In West Virginia, an oil and gas lease for a primary term or for so long as oil and gas are being produced is treated as a determinable estate, that is, subject to a special limitation. Syl.Pt. 2, McCullough Oil, Inc. v. Rezek, 176 W. Va. 638, 346 S.E.2d 788 (1986). When the habendum clause in an oil and gas lease requires drilling or production within the primary term for the lessee to avoid forfeiture and termination of the lease, the courts will normally honor the letter of the lease. Id.; see also W. VaCode, 36-4-9a. In rare cases, however, the lessor may himself hinder the lessee's performance, precipitating the special limitation and defeasance of the lessee's estate. Such hindrance gives the lessee a continuing legal excuse for not performing. See Fey v. A.A. Oil Co., 129 Mont. 300, 285 P.2d 578 (1955). In such cases, the doctrine of equitable estoppel effectively extends the lease for the reasonable time that justice may require for the lessee to begin production unhindered and avoid the special limitation. Ohio Fuel Oil Co. v. Greenleaf, 84 W. Va. 67, 99 S.E. 274 (1919); see also Violette v. Gaertner, 261 Mich. 6, 245 N.W. 554 (1932) and Continental Oil Co. v. Osage Oil Refining Co., 69 F.2d 19 (10th Cir. 1934); see generally R. Hemingway, The Law of Oil and Gas § 6.4, at 303 (2d ed. 1983).

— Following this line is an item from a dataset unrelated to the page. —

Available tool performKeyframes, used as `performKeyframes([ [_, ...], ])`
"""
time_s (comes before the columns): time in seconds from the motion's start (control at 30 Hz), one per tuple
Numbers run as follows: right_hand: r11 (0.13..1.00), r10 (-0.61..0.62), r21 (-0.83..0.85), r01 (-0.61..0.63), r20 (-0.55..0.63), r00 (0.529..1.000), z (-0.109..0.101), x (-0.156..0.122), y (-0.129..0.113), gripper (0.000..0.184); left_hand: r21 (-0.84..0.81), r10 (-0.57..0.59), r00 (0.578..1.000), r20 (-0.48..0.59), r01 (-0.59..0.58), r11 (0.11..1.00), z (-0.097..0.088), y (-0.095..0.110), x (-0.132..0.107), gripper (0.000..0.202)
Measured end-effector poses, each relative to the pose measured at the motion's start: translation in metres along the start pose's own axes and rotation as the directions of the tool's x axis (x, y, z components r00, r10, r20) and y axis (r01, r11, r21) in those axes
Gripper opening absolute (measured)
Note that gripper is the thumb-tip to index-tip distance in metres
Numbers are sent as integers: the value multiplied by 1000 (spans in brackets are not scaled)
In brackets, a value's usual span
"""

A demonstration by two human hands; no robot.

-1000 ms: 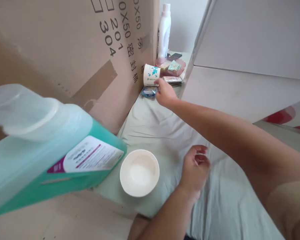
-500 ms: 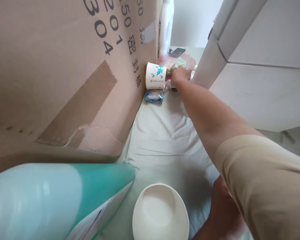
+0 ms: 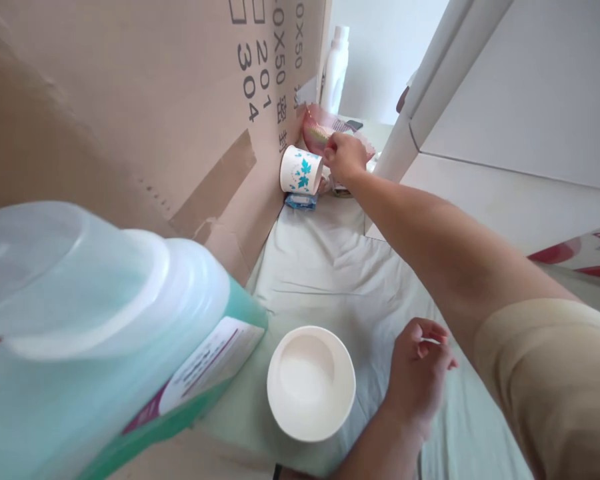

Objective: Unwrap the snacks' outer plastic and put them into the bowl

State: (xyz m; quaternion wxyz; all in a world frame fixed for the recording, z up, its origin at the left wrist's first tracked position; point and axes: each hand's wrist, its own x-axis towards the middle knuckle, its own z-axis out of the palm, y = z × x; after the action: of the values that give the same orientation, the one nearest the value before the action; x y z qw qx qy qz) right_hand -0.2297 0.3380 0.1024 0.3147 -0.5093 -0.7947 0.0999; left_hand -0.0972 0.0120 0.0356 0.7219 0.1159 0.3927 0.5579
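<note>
My right hand (image 3: 344, 157) reaches far forward and pinches the rim of a pink plastic bowl (image 3: 316, 127), which is tipped up on edge with small packets in it. Just left of that hand a white paper cup (image 3: 300, 171) with teal leaves lies on its side over a blue packet (image 3: 300, 200). My left hand (image 3: 419, 373) hovers low over the pale green sheet (image 3: 330, 267), fingers loosely curled and apart, holding nothing. A white bowl (image 3: 311, 381) of white powder stands just left of it.
A large teal detergent jug (image 3: 105, 347) with a clear cap fills the near left. A big cardboard box (image 3: 155, 100) walls the left side. A white bottle (image 3: 336, 70) stands at the back, and white furniture panels (image 3: 505, 133) close the right.
My right hand has moved from the paper cup to the pink bowl and tipped it up. The left hand is back in view with curled fingers.
</note>
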Motion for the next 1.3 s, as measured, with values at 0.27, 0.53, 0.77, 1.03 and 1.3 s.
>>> performKeyframes([
  [0.27, 989, -116, 90, 119, -39, 992, -85, -63, -51, 10, -7, 89, 996, -30, -89, 996, 11, -1, -7, 20],
  [0.53, 852, -43, 515, 93, -108, 993, -130, -171, -33, 30, -453, 83, 955, -285, -210, 866, -7, 25, 4, 14],
  [0.77, 402, 379, 875, -270, 109, 919, -106, -186, -2, 35, -593, -11, 961, -276, -161, 789, -10, 39, 8, 16],
  [1.03, 254, 398, 954, -159, 47, 916, -149, -203, 10, 39, -596, -67, 947, -313, -141, 790, -6, 35, 18, 14],
  [1.3, 928, 69, 350, 125, -492, 868, -255, -336, 103, 22, -534, -47, 947, -319, -139, 834, 1, 28, 23, 9],
])
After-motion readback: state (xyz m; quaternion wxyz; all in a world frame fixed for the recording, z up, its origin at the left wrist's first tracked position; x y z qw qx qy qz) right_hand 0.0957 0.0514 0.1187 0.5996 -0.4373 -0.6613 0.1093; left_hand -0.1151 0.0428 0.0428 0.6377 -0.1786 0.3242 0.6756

To invoke estoppel, the lessee must use due diligence toward production, and the plaintiffs may well be criticized in this case for waiting two years of a three-year lease before attempting to clear the title and obtain drilling permits. But it is significant in this case that the lessors warranted title to the property, which they did not in fact have. Such a warranty might well justify reliance by the lessees and explain their slowness off the mark in clearing the title to the property. The lessees' degree of diligence is a factual question, however, and not in this case susceptible of summary judgment.
Because there are genuine issues of fact in the case, and the defendants were not entitled to judgment as a matter of law, entry of summary judgment against the plaintiffs was improper. The judgment of the circuit court is therefore reversed and the case remanded for further proceedings consistent with this opinion.
Reversed and Remanded.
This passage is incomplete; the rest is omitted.